Pity the man from whom it has departed, for its absence speaks of mental and physical abuse; of unholy indulgence that vitiates the taste, of satiety that palls the appetite, of sin that destroys the powers. All the bloom of his existence has been rudely brushed away. The finest chords of his spirit have become voiceless. Touch them with the finger of Nature, of Art, of Feeling, they give forth no sound. The dust of life's prosaic cares collects upon his heart, until no wind of heaven, however fragrant or refreshing, can disperse the ashy heap. Can this be in accordance with the laws of order? Is not the highest happiness promised as the guerdon of the greatest goodness? What would avail the offered gift, without the capacity to receive the boon? It was manifestly designed that we should guard and cultivate this Heaven-bestowed faculty for enjoyment. In a healthful, grateful, coherent mind, it may be preserved, increased, matured from year to year, even to the very sunset of existence. The objects by which it is awakened vary, the species of enjoyment itself changes; but the expanding of the soul to pleasurable sensations remains.
Mark how quickly the man who wraps himself up in mere business avocations, and walks ploddingly, with head bent earthward, to his labors, loses his taste for the beauties of nature, for literature, for music, for the arts, for all elevating and refining pursuits. See how he carries to his fireside a dull and joyless influence, which even the smiles of a tender wife and the prattle of lovely children cannot counteract. With him the capacity for enjoyment is not merely uncultivated, but stifled; nipped in the bud. It has never been permitted to force a single blossom through the sheath of circumstance. And when in a few years the man acquires the great wealth for which he bartered this precious faculty, when rest invites him, and even prudence bids him relax his labors, that his risks may cease, where are his resources against weariness? Not all his gold can purchase back the lost capacity for enjoyment.

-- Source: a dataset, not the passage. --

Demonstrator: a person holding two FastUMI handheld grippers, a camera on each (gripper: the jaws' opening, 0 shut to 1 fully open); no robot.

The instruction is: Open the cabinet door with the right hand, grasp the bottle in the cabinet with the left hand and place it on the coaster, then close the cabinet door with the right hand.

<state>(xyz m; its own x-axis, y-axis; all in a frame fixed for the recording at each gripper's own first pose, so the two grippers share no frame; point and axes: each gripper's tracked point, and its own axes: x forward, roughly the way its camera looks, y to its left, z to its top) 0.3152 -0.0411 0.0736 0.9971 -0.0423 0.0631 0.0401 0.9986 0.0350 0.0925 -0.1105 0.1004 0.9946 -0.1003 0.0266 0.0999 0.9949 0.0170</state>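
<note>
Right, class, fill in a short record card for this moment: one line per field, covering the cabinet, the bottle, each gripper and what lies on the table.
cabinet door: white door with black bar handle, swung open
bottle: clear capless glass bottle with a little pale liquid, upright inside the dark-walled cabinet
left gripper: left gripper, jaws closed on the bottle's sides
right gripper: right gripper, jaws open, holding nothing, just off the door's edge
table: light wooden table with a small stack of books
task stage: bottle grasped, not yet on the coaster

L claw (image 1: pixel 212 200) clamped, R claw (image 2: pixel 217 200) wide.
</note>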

Do not imagine that by enjoyment we mean the frittering away of life in the pursuit of trivialities commonly termed pleasure, but the recognition, the appreciation, of the thousand daily blessings that are spread before our careless eyes. Work itself, and the performance of every-day duties, are allied to enjoyment in a cheerful nature—or at least they give to enjoyment the zest that hunger imparts to the simplest food. No man loses the capacity to enjoy sooner than the luxurious idler. Listless inactivity is an incubus upon the soul, that gradually deadens its powers, until at last a pleasant emotion becomes an unhoped-for though much coveted event, a positive thrill of rapture, an occurrence barely possible. Thus the mind of the world-worn blasé is involuntarily closed up against the influent heavens, from whence all pure enjoyment descends.
The selfish man impairs this faculty not less inevitably. He substitutes a cold and spurious gratification for the genuine emotion, and too surely discovers that the retributive pang and penalty united to the former, can never be escaped.
True happiness must be communicated. It is intensified and increased in proportion to its participation with others. The greater the number of recipients, the deeper, purer, and more ineffable the joy experienced by the communicator. Can angels know a higher felicity than the bliss of initiating the redeemed into their own states of beatitude?
Happiness would not be so rare, so fleeting, nor should we pursue the fugitive through so many forbidden paths, if the healthy eapacity for enjoyment were cultivated as an actual, essential virtue. The mental powers would be preserved in perennial freshness, the poetry of existence would not be stripped away with the blossoms of youth, Ennui would not be the presiding genius in so many households, nor ingratitude for simple blessings the dominant sin of so many hearts.